* _Exercise requirements_
Go through the data below. List every line that holds the word "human".

[Dataset entries]

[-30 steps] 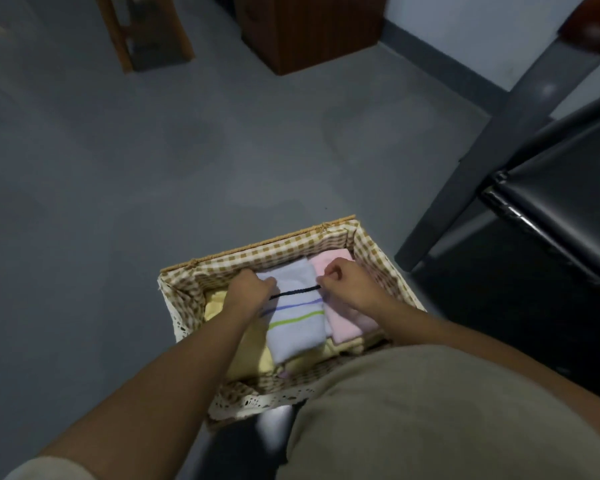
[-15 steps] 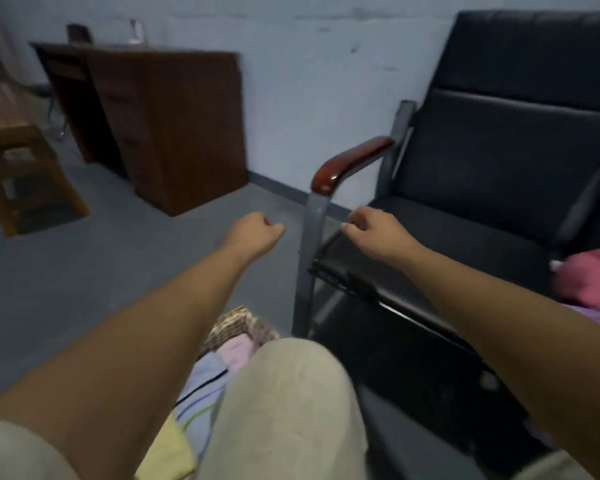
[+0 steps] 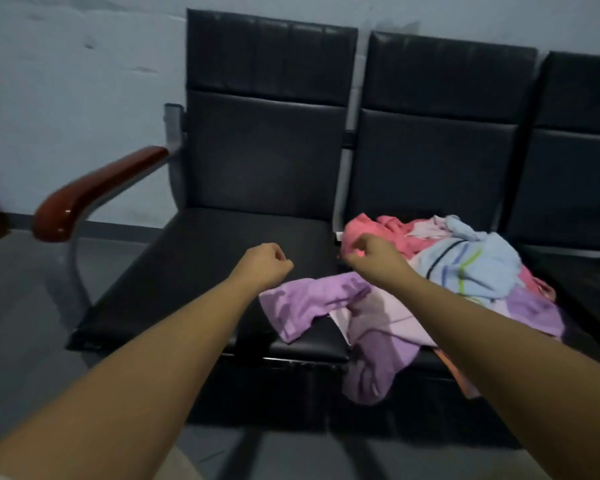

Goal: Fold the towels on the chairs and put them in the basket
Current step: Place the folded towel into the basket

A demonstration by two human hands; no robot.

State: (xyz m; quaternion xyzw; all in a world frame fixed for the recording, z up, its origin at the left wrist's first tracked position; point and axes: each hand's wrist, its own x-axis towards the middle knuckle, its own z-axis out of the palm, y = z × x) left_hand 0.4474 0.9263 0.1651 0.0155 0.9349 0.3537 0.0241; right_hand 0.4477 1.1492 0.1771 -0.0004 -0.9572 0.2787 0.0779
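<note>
A heap of unfolded towels lies on the middle black chair seat: a pink towel [image 3: 368,226] at the back left, a light blue striped towel [image 3: 471,261] on top, and a purple towel [image 3: 305,303] that spills onto the left seat [image 3: 205,271]. A lilac towel [image 3: 378,344] hangs over the front edge. My left hand [image 3: 265,266] hovers over the left seat, its fingers curled and holding nothing. My right hand [image 3: 371,258] is curled too, just in front of the pink towel's edge, with no cloth visibly in its fingers. The basket is out of view.
Three black padded chairs stand joined in a row against a pale wall. A brown wooden armrest [image 3: 94,195] juts out at the left end. The third seat [image 3: 586,271] at the right is dark and bare. Grey floor lies to the left.
Both hands have left the folded striped towel in the basket and risen towards the chairs. The view has swung up and to the right, from the basket to the towel heap.
</note>
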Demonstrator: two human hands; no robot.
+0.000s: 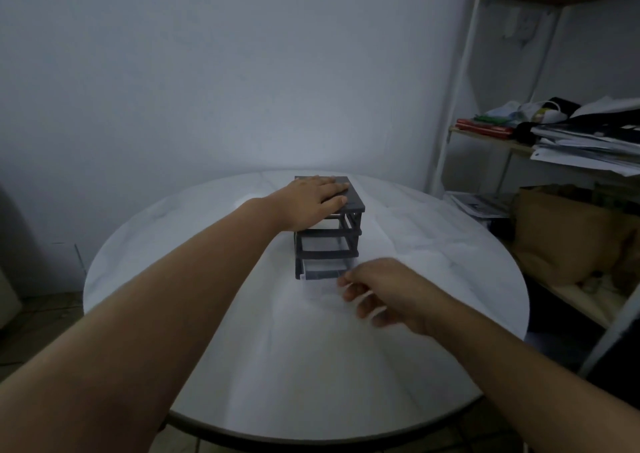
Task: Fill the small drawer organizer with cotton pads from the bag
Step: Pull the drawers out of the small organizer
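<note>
Organizer (329, 241): small dark frame with tiers, standing upright toward the far middle of my round white surface (242, 366). Its bottom drawer (320, 281), clear plastic, sticks out toward me.

My left hand (313, 201): flat on the organizer's top, palm down, fingers (334, 184) straight and lying close together, gripping nothing.

My right hand (384, 293): low over the surface just in front of the drawer, blurred; its fingers (356, 296) are curled and slightly apart at the drawer's near right corner. I cannot tell whether they touch it or pinch anything.

Shelves (540, 147): to my right beside the surface, stacked with papers and oddments. A brown paper bag (568, 234) sits on a lower shelf.
</note>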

* _Result of this exercise_
A demonstration by two human hands; no robot.
Demonstrator: two human hands; no robot.

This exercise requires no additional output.